Por estas razões, a autorização para incorporar normas técnicas no ordenamento jurídico deve partir de uma decisão política do legislador, ainda que este opte por não disciplinar exaustivamente o tema em sede de lei. Tal decisão autorizativa corporifica-se por meio de uma regra jurídica remissiva, cuja função principal será a de delegar a outros entes públicos, legislativos ou administrativos, a missão de incorporação definitiva de normas técnicas. A seu juízo político e a depender do bem jurídico que se pretender proteger, o legislador poderá valer-se de cinco técnicas legislativas diferentes, a saber: i) autorização pela via da incorporação textual de norma técnica (ou remissão imprópria), ii) autorização através da remissão explícita a normas técnicas específicas (ou remissão explicita específica); iii) autorização através da remissão explícita a normas técnicas inespecíficas (remissão explícita inespecífica); iv) autorização implícita de inserção de normas técnicas através de conceitos jurídicos indeterminados (remissão implícita por conceitos jurídicos indeterminados) e v) autorização implícita de inserção de normas técnicas através de regras de competência definidoras da atribuição legal e/ou funcional de entes ou profissionais com especialização técnica (remissão implícita através de regras de competência). As duas primeiras devem ser entendidas como estáticas e as demais como dinâmicas.

Dependendo da técnica legislativa utilizada, subsistirá espaço para que a incorporação de normas técnicas seja promovida no plano normativo, legal ou administrativo, ou concreto. No primeiro caso, uma nova regra jurídica, denominada de incorporadora, promoverá o transporte de normas técnicas de fora para dentro do Direito Administrativo. No segundo, o fenômeno acima descrito dar-se-á por intermédio de uma conduta administrativa concreta, de meio ou de fim.

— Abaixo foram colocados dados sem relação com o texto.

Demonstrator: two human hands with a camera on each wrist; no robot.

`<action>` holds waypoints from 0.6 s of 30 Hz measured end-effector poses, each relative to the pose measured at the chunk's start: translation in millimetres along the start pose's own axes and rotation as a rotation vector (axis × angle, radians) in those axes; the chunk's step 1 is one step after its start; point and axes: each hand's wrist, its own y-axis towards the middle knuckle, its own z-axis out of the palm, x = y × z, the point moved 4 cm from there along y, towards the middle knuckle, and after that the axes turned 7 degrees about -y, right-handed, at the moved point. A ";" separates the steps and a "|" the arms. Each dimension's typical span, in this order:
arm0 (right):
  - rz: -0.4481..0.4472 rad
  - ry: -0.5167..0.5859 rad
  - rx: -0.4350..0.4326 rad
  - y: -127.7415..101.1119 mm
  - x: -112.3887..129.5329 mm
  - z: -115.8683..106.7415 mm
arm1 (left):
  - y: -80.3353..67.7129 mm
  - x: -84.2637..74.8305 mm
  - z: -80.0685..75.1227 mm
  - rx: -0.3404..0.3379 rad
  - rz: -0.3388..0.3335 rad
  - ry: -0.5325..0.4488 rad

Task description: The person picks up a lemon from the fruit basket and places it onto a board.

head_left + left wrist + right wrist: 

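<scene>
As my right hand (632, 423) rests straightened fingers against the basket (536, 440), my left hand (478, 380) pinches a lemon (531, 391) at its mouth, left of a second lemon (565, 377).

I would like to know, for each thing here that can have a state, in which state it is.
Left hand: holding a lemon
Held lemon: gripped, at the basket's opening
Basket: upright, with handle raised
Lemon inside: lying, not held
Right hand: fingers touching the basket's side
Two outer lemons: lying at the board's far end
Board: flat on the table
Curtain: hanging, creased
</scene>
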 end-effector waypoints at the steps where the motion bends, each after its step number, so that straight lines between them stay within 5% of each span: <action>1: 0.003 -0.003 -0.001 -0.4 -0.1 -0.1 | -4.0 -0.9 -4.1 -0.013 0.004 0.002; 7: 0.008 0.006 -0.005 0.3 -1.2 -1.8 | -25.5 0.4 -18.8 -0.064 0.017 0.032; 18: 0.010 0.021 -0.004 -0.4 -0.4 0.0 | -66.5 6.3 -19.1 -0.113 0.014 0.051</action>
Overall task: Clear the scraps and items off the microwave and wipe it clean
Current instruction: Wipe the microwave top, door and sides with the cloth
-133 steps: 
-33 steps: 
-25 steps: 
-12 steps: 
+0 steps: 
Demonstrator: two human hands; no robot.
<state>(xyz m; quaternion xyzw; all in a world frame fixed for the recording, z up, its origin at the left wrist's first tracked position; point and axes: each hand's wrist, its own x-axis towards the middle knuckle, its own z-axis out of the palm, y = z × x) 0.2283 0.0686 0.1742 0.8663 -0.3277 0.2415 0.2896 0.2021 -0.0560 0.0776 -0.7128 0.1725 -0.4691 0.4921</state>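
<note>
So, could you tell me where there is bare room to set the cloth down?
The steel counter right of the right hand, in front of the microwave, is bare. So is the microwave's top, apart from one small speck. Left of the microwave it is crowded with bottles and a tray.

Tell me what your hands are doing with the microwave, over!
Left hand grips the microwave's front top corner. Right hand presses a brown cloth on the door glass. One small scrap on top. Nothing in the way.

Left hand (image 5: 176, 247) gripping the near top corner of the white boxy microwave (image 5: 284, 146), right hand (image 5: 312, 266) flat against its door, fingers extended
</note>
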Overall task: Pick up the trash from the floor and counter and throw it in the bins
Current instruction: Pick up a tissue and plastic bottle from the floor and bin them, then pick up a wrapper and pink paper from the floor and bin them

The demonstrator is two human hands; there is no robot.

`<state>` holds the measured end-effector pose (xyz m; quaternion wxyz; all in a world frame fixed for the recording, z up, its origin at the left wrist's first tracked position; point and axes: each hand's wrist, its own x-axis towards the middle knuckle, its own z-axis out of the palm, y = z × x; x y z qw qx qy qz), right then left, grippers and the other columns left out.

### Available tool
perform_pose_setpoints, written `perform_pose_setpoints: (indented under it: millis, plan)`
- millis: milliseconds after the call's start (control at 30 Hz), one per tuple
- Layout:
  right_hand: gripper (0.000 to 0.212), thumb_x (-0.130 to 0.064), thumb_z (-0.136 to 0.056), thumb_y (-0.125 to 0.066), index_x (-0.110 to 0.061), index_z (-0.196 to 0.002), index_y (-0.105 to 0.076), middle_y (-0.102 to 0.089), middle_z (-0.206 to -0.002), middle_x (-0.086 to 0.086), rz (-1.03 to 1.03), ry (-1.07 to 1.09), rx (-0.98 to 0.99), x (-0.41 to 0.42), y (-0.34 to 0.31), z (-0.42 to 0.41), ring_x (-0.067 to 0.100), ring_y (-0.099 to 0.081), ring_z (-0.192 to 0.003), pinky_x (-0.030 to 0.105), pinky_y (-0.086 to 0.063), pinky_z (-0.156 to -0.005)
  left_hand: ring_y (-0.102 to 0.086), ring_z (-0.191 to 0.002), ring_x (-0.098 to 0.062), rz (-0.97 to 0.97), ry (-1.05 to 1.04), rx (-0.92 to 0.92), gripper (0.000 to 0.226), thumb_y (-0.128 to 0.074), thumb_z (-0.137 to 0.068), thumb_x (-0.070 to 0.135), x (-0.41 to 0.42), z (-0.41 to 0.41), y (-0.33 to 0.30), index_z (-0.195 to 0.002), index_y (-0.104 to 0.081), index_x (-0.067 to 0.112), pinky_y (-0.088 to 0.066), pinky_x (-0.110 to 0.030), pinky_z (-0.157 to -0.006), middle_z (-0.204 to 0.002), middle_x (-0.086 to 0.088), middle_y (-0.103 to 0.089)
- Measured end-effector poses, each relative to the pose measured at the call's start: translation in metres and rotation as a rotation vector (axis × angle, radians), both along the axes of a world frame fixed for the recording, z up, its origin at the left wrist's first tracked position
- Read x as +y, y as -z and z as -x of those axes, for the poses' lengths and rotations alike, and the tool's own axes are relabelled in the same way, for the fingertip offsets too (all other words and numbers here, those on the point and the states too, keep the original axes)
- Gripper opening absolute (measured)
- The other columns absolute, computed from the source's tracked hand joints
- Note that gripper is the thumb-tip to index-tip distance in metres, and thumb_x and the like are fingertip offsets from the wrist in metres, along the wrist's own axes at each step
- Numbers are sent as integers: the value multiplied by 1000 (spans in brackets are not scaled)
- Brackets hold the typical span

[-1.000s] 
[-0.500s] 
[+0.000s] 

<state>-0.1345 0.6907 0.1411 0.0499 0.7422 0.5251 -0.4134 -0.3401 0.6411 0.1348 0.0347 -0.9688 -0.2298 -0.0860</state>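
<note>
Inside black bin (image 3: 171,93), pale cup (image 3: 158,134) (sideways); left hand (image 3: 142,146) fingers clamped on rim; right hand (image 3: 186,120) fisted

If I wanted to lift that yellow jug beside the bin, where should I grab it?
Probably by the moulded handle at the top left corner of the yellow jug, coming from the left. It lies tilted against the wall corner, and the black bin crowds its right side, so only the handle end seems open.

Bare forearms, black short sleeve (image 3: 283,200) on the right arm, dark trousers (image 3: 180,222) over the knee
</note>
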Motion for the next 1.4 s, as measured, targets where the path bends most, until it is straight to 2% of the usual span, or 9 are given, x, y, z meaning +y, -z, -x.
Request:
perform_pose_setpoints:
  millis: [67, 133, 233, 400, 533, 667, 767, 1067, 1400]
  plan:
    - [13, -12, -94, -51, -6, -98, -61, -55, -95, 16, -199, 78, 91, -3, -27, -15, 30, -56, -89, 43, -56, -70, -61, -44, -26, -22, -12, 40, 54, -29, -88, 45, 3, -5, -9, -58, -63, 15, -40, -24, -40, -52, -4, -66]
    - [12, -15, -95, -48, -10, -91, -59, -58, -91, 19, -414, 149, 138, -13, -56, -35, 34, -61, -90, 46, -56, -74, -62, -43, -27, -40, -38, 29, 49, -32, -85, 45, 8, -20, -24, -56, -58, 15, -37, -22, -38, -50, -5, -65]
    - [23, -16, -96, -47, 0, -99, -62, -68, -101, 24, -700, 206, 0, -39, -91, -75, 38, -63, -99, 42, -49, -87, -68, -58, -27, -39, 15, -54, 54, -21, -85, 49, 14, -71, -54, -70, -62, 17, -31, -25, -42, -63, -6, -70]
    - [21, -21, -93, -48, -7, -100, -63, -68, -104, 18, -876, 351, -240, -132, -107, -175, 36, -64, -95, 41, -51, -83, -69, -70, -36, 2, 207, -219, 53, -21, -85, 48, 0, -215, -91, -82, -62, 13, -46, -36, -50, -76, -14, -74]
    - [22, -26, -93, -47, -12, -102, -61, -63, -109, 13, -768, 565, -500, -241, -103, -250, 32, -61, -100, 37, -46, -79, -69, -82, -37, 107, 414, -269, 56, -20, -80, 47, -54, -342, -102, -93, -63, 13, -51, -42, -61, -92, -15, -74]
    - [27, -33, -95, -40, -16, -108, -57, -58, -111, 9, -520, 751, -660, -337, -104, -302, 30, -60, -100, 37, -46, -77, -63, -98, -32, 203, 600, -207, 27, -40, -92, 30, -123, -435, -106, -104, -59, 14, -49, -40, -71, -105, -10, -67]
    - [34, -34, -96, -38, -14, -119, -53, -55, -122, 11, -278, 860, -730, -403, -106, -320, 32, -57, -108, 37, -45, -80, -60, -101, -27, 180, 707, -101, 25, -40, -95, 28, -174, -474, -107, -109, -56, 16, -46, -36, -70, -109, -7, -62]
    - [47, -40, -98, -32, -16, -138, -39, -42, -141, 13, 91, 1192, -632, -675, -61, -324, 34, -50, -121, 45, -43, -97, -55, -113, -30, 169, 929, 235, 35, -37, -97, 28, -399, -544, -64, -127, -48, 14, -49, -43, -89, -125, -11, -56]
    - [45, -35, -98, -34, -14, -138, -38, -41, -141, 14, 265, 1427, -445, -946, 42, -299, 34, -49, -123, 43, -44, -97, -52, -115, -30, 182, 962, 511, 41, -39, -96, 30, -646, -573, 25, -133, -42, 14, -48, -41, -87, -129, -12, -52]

A Administração Pública, para definir suas escolhas técnicas, deverá submeter-se a dois tipos de controle: formal e material. O primeiro objetiva definir as normas legais aplicáveis, seus limites semânticos e seus comandos procedimentais; fixa, portanto, uma zona interpretativa de certeza negativa, passando a obrigar a Administração a atuar dentro de limites hermenêuticos mais estreitos. O segundo, por sua vez, restringe ainda mais as possibilidades interpretativas da Administração Pública, obrigando-a a limitar sua margem de escolha de acordo com a influência dos princípios jurídicos.